MYERS WAY: Asked for an update on the situation there, Lt. Smith mentioned a new city attorney precinct liaison has found ways to enabled some sweeping of unsanctioned camping along the road – enforcing the rule about vehicles wider than 80″ not being able to park during certain hours, for example. Lt. Todd Wiebke is getting RVs towed if necessary after “making every effort to provide assistance.” He said they’re getting more enforcement for the 72-hour “move or else” rule – you can’t just move a vehicle one block or so.
One attendee said some RVs are using access roads “to actually go into the woods”; Lt. Smith said that’s on state property, and “this issue is a lot bigger” than what SPD alone can handle. He said they’re also examining issues including stability of the ground on the slopes on the east side of Myers Way. And he said that he believes Myers Way’s sanctioned encampment, Camp Second Chance, itself should be more stable with the change of operators from Patacara to LIHI.
WESTSIDE NEIGHBORS’ NETWORK: Judie Messier has been making the rounds of community groups as this “virtual village” to support aging-in-place gets ready to launch. This is the first time she’s spoken at HPAC. The organization officially incorporated as a nonprofit back in February. WNN is having its first-ever public event tonight, 5:30-7:30 pm at Ephesus (5245 California SW), a wine-tasting gathering with appetizers. “Everybody’s invited,” Messier says. She explained that WNN has two types of membership, as mentioned in our coverage of her presentation at the Southwest District Council earlier this month.

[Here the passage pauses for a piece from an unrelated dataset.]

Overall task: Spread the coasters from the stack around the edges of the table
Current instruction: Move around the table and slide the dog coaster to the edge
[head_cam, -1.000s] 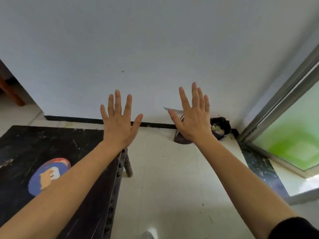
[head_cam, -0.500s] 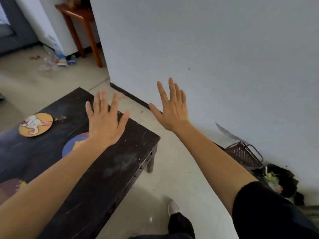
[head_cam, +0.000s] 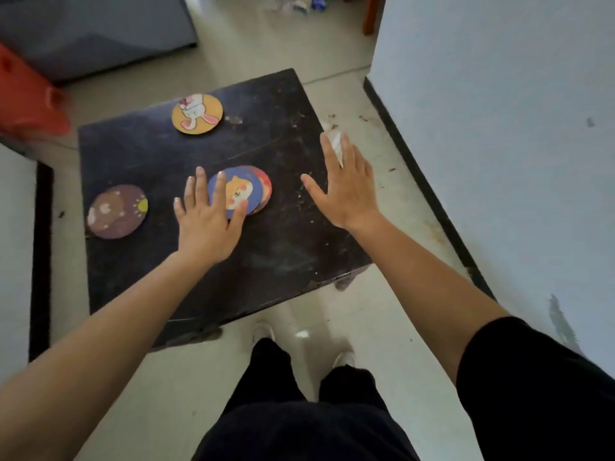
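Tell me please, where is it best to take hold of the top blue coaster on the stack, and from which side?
Probably its far rim, from above. The blue coaster lies flat and sits shifted left on the red coaster below, so its left rim likely overhangs. The left hand covers the near-left part; the open right hand could pinch there.

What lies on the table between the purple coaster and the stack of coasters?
In the head view, the person's left hand fills that gap between the purple coaster and the stack, fingers spread and overlapping the stack's left side. Otherwise only bare dark table.
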`<state>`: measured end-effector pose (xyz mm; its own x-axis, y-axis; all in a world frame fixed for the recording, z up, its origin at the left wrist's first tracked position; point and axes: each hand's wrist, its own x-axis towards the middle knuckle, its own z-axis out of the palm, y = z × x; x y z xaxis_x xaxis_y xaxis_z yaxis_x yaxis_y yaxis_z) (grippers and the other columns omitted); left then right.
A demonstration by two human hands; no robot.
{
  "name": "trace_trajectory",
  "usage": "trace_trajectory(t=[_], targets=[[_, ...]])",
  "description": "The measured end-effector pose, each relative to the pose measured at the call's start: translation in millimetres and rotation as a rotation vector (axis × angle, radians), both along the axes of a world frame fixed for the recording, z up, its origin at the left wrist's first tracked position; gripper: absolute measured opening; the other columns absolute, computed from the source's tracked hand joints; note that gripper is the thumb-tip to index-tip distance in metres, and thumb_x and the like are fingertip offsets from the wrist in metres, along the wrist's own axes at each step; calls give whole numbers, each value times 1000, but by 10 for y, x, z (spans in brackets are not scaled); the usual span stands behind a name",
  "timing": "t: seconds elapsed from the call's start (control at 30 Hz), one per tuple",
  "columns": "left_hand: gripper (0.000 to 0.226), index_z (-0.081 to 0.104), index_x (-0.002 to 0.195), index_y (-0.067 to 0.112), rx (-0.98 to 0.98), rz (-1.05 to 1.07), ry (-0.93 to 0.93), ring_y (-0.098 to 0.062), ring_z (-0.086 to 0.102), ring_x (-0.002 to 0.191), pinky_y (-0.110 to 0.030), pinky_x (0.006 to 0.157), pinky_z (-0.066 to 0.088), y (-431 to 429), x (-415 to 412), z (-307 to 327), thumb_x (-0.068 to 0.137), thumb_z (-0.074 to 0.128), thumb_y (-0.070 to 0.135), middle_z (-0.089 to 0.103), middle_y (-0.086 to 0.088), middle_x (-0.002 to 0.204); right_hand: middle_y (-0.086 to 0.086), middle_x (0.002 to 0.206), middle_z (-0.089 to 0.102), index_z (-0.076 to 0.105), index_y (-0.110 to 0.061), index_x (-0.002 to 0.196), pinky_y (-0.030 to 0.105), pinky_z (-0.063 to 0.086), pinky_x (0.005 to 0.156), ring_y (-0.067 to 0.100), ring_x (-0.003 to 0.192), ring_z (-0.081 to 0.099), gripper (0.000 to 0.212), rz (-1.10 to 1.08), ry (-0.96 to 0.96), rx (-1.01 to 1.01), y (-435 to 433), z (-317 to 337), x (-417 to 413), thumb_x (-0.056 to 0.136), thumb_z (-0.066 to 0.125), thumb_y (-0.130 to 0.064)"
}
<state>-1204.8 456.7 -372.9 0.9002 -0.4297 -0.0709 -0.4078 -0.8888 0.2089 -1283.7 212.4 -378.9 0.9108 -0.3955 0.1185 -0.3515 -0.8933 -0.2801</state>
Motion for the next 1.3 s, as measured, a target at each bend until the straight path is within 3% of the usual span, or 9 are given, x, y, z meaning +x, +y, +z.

Phil Tavel joined Messier in talking about WNN, saying that the level of membership will determine the level of activities. “We’re asking people to join, to help build this,” so it will grow as the three other villages already in existence in the city are growing. Messier noted that when people join, they get to contribute to a “wish list” of what they hope WNN will grow to include, and they are using that to aggregate lists of who’s interested in what, and help them connect with each other. Is this redundant with organizations such as the West Seattle Timebank? Messier said it’s complementary, adding that it works differently – the membership payment here entitles you to a certain level of support, while organizations such as Timebank work on sort of a barter basis, with you entitled to receive providing you contribute.
CHANGING MEETING FORMAT: Starting in a few months, HPAC will create a new hybrid meeting format that will start with big-group conversation and updates, and then small-group breakouts for committees working on specific neighborhood issues. That will include existing groups such as West Duwamish Greenbelt Trails. And it will likely incorporate more partnerships with other neighborhood groups Westwood-Roxhill-Arbor Heights Community Coalition.
LEADERSHIP: Scott has spent two years as chair/co-chair and is ready to pass the baton. HPAC will be discussing its next wave of leadership in the months ahead.
PLANTING PARTIES: They’re planned for the new roundabouts on 12th, after the 7700 Block Club got grants for plants.
NEXT MONTH: Seattle City Light will come to HPAC to talk about the installation of automated metering, and the group will also hear about the new combined-sewer-overflow-control facility in Georgetown (near the north end of the 1st Avenue South Bridge).